A. First section with random name
Article 1
Spam and eggs and some more
Article 2
1. The first member
2. The second member
3. The final member
B. Second section called whatever
Article 3
This one has no members but it does contain subs
a. item 1
b. item 2
Article 4
1. A member
2. A member with subs
a. sub 1 here
b. sub 2 here
c. final sub
C. Another section
etc
I have the regexes to find the various list items, with line numbers (right now I am using a lexer, but that might be overkill, right?)
As I said, I need to make nested HTML lists, with an ID per list item. How would you, in your experience, represent the structure of the document?
As a series of tuples or dictionaries, with per item the ( id , line-number ):
list_section = ( ('A',1), ('B',8), ('C',18), ... )
list_article = ( ('1',2), ('2',4), ('3',9), ('4',13), ... )
list_member = ( ('2-1',5), ('2-2',6), ('2-3',7), ('4-1',14), ...)
etc
Or as nested tuples, where every token has ( TYPE , id , line-number ):
(('SECTION','A',1 ,
('ARTICLE','1',2),
('ARTICLE','2',4 ,
('MEMBER','2-1',5),
('MEMBER','2-2',6),
('MEMBER','2-3',7)
)
)
Right now I am leaning towards the second option. The first one will be easier to build and iterated, but the hierarchy can only be inferred from looking at surrounding line numbers.
Would you do it this way, or in a different way altogether? I am not asking you to write my parser or regexes, I am just looking for sound advise on best-practices.

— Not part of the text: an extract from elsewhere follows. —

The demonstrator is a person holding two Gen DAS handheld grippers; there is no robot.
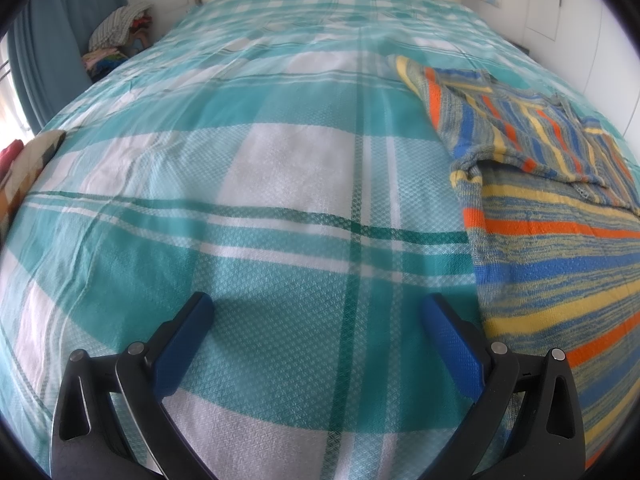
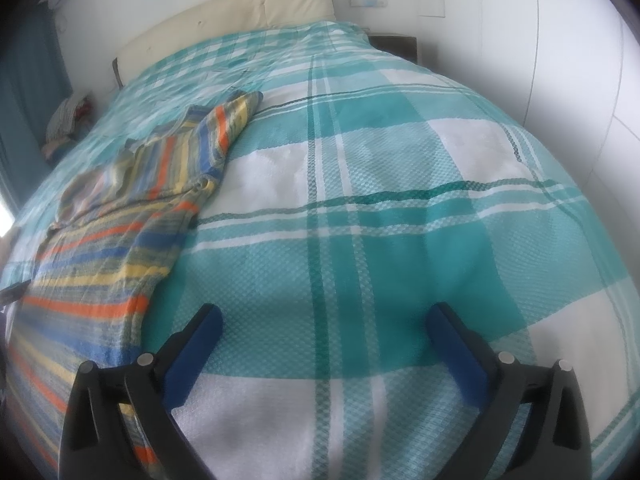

I added the required output in HTML. The Index:
<div id="index">
<ol class="indexlist sections">
<li><a href="#listref_A">First section with random name</a><br>
Article 1 - 2</li>
<li><a href="#listref_B">Second section called whatever</a><br>
Artikel 3 - 4</li>
<li><a href="#listref_C">Another section</a><br>
Article 5</li>
</ol>
And the content:
<div id="content">
<ol class="sections">
<li id="listref_D"><h2></h2>
<ol class="articles">
<li id="listref_8">Article 8
<ol class="members">
<li id="listref_8-1">Member 1.</li>
<li id="listref_8-2">Member 2</li>
<li id="listref_8-3">Member 3</li>
<li id="listref_8-4">Member 4.</li>
</ol>
</li>
</ol>
</li>
<li id="listref_E">Section E
<ol class="articles">
<li id="listref_9">Article 9
<ol class="members">
<li id="listref_9-1">Member 1 has subs:
<ol class="subs">
<li id="listref_9-1-a">sub a;</li>
<li id="listref_9-1-b">sub b;</li>
<li id="listref_9-1-c">sub c.</li>
</ol>
</li>
<li id="lijstref_9-2">Member 2, refers to <a href="#listref_8-2">article 8 sub 2</a>.</li>
</ol>